Problem to solve:
Repeat the records. Keep every word and mark exactly as it is.

Records from a dataset

# # # #

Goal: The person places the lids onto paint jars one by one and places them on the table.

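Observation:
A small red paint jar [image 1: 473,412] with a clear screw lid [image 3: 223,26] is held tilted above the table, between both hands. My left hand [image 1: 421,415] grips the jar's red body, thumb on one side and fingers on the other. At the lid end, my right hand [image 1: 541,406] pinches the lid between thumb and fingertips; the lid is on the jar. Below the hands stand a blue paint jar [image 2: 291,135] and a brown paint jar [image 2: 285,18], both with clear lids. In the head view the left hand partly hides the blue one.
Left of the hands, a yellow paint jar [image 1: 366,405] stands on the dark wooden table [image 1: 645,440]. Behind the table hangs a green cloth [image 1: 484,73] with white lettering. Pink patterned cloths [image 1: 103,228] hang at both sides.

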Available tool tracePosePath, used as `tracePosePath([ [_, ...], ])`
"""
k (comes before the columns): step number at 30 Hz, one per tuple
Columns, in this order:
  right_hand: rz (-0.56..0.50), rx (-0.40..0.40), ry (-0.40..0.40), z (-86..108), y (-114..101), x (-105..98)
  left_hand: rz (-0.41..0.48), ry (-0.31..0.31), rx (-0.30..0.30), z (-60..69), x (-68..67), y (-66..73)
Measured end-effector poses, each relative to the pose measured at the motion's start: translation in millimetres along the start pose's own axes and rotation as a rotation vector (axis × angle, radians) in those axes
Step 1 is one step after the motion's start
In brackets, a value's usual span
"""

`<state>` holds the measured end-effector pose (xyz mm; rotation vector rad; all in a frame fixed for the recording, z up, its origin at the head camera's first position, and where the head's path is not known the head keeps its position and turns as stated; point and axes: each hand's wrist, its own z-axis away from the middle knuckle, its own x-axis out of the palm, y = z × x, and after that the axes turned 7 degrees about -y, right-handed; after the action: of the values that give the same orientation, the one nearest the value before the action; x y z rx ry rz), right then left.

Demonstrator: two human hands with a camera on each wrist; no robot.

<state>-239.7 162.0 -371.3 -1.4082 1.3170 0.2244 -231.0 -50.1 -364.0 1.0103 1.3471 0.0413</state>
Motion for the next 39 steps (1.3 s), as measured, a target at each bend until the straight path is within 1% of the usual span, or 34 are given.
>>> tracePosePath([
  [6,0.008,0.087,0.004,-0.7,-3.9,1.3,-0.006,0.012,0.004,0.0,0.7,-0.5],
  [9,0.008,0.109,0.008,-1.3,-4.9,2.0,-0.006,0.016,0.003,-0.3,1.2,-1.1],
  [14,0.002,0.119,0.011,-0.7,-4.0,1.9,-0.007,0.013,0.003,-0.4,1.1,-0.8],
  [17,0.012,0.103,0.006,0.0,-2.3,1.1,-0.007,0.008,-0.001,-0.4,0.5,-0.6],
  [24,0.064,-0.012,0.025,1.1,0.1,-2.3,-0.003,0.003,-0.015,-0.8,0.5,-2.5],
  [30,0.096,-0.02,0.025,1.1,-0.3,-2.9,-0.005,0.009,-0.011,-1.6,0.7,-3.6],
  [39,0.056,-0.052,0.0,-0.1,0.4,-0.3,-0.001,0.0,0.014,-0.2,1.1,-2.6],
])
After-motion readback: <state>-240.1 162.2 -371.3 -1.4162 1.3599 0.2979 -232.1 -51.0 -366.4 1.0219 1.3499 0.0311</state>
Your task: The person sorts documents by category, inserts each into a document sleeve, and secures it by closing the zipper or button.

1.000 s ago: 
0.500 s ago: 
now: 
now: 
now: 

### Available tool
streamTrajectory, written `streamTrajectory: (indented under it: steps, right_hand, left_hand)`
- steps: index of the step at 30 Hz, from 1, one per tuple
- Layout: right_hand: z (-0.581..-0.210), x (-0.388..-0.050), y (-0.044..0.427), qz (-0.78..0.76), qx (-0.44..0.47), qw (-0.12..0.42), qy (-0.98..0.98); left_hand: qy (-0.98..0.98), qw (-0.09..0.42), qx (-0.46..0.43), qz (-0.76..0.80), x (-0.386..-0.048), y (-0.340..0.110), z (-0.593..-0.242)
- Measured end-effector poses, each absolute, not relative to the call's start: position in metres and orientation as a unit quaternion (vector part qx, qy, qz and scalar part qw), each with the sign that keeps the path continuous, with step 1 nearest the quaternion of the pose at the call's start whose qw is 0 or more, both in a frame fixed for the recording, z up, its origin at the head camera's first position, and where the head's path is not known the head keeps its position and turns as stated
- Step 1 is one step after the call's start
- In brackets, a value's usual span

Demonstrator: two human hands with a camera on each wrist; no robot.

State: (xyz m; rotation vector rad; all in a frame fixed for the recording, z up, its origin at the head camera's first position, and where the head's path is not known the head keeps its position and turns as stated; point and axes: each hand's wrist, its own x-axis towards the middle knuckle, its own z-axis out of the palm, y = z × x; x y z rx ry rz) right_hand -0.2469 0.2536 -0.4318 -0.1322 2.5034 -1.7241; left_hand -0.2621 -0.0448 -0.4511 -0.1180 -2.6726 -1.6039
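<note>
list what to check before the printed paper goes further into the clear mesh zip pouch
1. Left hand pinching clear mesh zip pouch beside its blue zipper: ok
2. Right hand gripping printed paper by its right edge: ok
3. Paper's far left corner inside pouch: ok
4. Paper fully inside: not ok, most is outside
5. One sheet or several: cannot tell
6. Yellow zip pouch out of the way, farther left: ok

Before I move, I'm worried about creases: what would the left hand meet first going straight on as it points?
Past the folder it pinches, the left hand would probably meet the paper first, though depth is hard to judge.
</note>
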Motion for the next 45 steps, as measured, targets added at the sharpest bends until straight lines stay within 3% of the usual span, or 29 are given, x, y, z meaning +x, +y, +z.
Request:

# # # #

Reply to the exercise:
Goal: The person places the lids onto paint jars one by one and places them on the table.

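Observation:
A small red paint jar [image 1: 473,412] with a clear screw lid [image 3: 223,26] is held tilted above the table, between both hands. My left hand [image 1: 421,415] grips the jar's red body, thumb on one side and fingers on the other. At the lid end, my right hand [image 1: 541,406] pinches the lid between thumb and fingertips; the lid is on the jar. Below the hands stand a blue paint jar [image 2: 291,135] and a brown paint jar [image 2: 285,18], both with clear lids. In the head view the left hand partly hides the blue one.
Left of the hands, a yellow paint jar [image 1: 366,405] stands on the dark wooden table [image 1: 645,440]. Behind the table hangs a green cloth [image 1: 484,73] with white lettering. Pink patterned cloths [image 1: 103,228] hang at both sides.
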
Available tool tracePosePath, used as `tracePosePath([ [_, ...], ])`
"""
k (comes before the columns): step number at 30 Hz, one per tuple
Columns, in this order:
  right_hand: rz (-0.56..0.50), rx (-0.40..0.40), ry (-0.40..0.40), z (-86..108), y (-114..101), x (-105..98)
  left_hand: rz (-0.41..0.48), ry (-0.31..0.31), rx (-0.30..0.30), z (-60..69), x (-68..67), y (-66..73)
Measured end-effector poses, each relative to the pose measured at the motion's start: translation in millimetres along the start pose's own axes and rotation as a rotation vector (axis × angle, radians) in those axes
Step 1 is one step after the motion's start
In brackets, a value's usual span
"""

`<state>` holds the measured end-effector pose (xyz mm; rotation vector rad; all in a frame fixed for the recording, z up, its origin at the head camera's first position, and where the head's path is not known the head keeps its position and turns as stated; point and axes: each hand's wrist, its own z-axis away from the middle knuckle, its own x-axis out of the palm, y = z × x, and after that the axes turned 7 degrees about -y, right-handed; after the action: of the values that give the same orientation, the one nearest the value before the action; x y z rx ry rz), right then left.

Demonstrator: two human hands with a camera on each wrist; no robot.

<state>-239.7 162.0 -371.3 -1.4082 1.3170 0.2244 -231.0 -50.1 -364.0 1.0103 1.3471 0.0413</state>
Motion for the next 39 steps (1.3 s), as measured, a target at each bend until the straight path is within 1% of the usual span, or 34 are given.
>>> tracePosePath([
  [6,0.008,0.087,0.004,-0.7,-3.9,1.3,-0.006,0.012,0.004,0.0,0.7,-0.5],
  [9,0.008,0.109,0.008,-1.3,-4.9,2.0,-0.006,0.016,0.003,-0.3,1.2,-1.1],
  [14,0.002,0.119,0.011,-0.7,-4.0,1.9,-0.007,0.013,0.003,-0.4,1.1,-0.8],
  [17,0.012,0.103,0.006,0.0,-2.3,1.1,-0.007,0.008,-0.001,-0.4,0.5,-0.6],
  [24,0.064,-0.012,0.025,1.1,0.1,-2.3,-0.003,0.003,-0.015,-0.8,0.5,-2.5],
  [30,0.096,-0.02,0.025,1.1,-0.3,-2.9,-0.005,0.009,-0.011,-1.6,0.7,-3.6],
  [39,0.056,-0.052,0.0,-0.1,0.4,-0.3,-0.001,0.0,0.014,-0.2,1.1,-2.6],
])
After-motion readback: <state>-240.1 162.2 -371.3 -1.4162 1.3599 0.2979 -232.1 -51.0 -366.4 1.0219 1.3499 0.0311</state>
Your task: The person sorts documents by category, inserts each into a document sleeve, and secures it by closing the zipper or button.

1.000 s ago: 
0.500 s ago: 
now: 
now: 
now: 

### Available tool
streamTrajectory, written `streamTrajectory: (indented under it: steps, right_hand, left_hand)`
- steps: index of the step at 30 Hz, from 1, one per tuple
- Layout: right_hand: z (-0.581..-0.210), x (-0.388..-0.050), y (-0.044..0.427), qz (-0.78..0.76), qx (-0.44..0.47), qw (-0.12..0.42), qy (-0.98..0.98); left_hand: qy (-0.98..0.98), qw (-0.09..0.42), qx (-0.46..0.43), qz (-0.76..0.80), x (-0.386..-0.048), y (-0.340..0.110), z (-0.593..-0.242)
- Measured end-effector poses, each absolute, not relative to the call's start: position in metres and orientation as a unit quaternion (vector part qx, qy, qz and scalar part qw), each with the sign that keeps the path continuous, with step 1 nearest the quaternion of the pose at the call's start whose qw is 0 or more, both in a frame fixed for the recording, z up, its origin at the head camera's first position, and where the head's path is not known the head keeps its position and turns as stated
- Step 1 is one step after the call's start
- In brackets, a value's usual span

Demonstrator: two human hands with a camera on each wrist; no robot.

State: (xyz m; rotation vector rad; all in a frame fixed for the recording, z up, its origin at the head camera's first position, and where the head's path is not known the head keeps its position and turns as stated; point and axes: each hand's wrist, its own x-axis towards the middle knuckle, its own z-axis out of the palm, y = z × x; x y z rx ry rz) right_hand -0.2469 0.2536 -0.4318 -0.1322 2.5034 -1.7241; left_hand -0.2621 -0.0448 -0.4511 -0.1180 -2.6726 -1.6039
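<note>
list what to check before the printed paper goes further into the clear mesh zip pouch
1. Left hand pinching clear mesh zip pouch beside its blue zipper: ok
2. Right hand gripping printed paper by its right edge: ok
3. Paper's far left corner inside pouch: ok
4. Paper fully inside: not ok, most is outside
5. One sheet or several: cannot tell
6. Yellow zip pouch out of the way, farther left: ok

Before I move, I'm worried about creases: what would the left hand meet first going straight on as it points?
Past the folder it pinches, the left hand would probably meet the paper first, though depth is hard to judge.
</note>
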Motion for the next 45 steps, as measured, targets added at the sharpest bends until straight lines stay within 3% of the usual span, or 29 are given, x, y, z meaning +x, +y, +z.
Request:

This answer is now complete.